▶ _Exercise description_
Copy verbatim the material from its first line to the line that holds "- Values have", including that line.
-- Data shown follows --
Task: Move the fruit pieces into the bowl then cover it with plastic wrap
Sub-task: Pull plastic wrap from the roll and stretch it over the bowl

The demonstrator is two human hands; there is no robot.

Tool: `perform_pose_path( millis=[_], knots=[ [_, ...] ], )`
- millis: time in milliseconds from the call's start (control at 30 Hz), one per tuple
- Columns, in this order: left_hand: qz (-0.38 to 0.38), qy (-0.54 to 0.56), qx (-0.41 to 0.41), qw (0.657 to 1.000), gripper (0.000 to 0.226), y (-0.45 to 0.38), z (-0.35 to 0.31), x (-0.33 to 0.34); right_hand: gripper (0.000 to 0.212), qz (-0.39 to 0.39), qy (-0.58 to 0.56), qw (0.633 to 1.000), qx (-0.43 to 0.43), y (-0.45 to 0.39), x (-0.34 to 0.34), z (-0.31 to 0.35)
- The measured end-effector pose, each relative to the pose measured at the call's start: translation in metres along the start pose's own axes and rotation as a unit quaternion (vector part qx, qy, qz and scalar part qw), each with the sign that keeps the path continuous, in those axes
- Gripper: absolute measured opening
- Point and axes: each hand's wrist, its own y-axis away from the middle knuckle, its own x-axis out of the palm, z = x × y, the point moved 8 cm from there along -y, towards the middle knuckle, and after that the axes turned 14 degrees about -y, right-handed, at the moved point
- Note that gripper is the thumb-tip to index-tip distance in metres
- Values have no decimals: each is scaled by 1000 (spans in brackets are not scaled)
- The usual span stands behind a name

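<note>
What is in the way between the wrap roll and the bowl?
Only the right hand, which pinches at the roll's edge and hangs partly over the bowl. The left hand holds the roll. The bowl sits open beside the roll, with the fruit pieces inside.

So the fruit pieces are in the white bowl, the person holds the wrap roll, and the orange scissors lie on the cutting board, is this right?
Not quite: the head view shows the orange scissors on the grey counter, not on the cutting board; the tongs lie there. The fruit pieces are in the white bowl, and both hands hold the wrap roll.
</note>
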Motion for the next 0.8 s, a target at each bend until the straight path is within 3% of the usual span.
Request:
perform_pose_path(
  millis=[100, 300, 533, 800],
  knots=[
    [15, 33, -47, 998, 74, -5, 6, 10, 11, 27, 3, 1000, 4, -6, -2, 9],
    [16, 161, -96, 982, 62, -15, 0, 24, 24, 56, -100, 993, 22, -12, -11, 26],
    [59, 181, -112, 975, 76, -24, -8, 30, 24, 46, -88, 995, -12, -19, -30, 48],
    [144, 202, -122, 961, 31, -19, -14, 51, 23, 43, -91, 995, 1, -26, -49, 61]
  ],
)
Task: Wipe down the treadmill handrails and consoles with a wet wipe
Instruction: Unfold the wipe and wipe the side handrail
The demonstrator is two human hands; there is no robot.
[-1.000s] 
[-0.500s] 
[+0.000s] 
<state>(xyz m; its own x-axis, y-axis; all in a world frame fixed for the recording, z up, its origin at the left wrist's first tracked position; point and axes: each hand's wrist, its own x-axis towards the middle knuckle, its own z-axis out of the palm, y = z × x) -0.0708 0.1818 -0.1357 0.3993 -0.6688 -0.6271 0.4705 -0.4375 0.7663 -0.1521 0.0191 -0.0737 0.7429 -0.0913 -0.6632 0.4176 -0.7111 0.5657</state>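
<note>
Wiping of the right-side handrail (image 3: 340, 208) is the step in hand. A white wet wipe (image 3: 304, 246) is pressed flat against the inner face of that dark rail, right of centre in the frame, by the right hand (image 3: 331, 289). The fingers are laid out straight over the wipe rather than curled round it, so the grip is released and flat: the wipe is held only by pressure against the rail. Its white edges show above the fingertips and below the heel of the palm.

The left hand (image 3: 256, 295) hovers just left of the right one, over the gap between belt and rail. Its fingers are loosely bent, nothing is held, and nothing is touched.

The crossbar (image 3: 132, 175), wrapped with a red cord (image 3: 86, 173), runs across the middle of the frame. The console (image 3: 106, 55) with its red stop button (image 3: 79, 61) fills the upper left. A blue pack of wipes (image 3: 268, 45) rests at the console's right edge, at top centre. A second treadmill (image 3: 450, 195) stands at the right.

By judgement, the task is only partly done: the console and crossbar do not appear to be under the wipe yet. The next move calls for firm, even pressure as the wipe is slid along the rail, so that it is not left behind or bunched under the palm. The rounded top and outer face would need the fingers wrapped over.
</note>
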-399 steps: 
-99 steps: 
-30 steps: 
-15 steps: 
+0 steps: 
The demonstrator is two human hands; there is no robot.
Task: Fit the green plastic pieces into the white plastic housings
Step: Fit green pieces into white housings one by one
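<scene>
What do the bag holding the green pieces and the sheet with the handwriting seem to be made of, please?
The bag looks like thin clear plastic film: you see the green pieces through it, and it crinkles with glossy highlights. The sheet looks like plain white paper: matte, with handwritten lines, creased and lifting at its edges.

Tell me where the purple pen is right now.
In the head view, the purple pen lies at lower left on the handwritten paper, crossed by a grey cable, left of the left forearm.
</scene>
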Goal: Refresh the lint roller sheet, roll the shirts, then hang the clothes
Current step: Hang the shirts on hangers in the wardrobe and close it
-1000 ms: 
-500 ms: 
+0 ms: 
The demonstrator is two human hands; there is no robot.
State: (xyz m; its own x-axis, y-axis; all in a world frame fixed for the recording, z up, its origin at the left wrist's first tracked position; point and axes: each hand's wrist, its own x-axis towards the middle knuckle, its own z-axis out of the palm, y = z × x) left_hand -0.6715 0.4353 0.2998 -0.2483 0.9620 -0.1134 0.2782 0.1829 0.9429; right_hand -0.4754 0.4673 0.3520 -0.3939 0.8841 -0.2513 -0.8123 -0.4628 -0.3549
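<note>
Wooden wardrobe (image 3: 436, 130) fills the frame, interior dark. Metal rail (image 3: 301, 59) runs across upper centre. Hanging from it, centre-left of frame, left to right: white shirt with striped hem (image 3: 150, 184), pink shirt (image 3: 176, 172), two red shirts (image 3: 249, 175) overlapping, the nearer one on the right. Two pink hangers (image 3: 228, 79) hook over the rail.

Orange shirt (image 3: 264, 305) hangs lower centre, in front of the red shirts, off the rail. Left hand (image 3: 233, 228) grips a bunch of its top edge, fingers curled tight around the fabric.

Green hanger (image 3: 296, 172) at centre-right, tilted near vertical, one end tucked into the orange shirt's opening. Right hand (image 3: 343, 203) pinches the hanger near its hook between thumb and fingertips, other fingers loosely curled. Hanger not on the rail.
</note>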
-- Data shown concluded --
▶ _Answer box_
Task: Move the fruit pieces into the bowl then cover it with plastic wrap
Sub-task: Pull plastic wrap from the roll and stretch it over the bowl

The demonstrator is two human hands; there is no robot.

Tool: `perform_pose_path( millis=[_], knots=[ [_, ...] ], )`
- millis: time in milliseconds from the call's start (control at 30 Hz), one per tuple
- Columns, in this order: left_hand: qz (-0.38 to 0.38), qy (-0.54 to 0.56), qx (-0.41 to 0.41), qw (0.657 to 1.000), gripper (0.000 to 0.226), y (-0.45 to 0.38), z (-0.35 to 0.31), x (-0.33 to 0.34); right_hand: gripper (0.000 to 0.212), qz (-0.39 to 0.39), qy (-0.58 to 0.56), qw (0.633 to 1.000), qx (-0.43 to 0.43), y (-0.45 to 0.39), x (-0.34 to 0.34), z (-0.31 to 0.35)
- The measured end-effector pose, each relative to the pose measured at the call's start: translation in metres along the start pose's own axes and rotation as a unit quaternion (vector part qx, qy, qz and scalar part qw), each with the sign that keeps the path continuous, in those axes
- Gripper: absolute measured opening
- Point and axes: each hand's wrist, its own y-axis away from the middle knuckle, its own x-axis out of the palm, z = x × y, the point moved 8 cm from there along -y, towards the middle knuckle, and after that the axes turned 14 degrees about -y, right-handed, at the moved point
- Note that gripper is the thumb-tip to index-tip distance in metres
- Values have no decimals: each is scaled by 1000 (spans in brackets are not scaled)

No more work is needed for this exercise.